**TASK TO COMPLETE:**
Exactly the lines from the one containing "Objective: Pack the" through the final line of the data are to be written out again, with nothing added.
_ _ _
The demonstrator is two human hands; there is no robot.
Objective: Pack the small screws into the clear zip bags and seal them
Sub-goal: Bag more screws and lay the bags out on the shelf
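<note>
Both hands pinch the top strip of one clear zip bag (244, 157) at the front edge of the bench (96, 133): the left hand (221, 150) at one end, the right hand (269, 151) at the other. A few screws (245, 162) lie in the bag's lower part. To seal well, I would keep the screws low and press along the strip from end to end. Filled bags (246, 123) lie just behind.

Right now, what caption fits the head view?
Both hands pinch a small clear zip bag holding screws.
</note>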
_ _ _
**RESPONSE FOR THIS EXERCISE:**
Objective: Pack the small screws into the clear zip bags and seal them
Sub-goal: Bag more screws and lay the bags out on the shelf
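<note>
Both hands pinch the top strip of one clear zip bag (244, 157) at the front edge of the bench (96, 133): the left hand (221, 150) at one end, the right hand (269, 151) at the other. A few screws (245, 162) lie in the bag's lower part. To seal well, I would keep the screws low and press along the strip from end to end. Filled bags (246, 123) lie just behind.

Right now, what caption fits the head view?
Both hands pinch a small clear zip bag holding screws.
</note>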

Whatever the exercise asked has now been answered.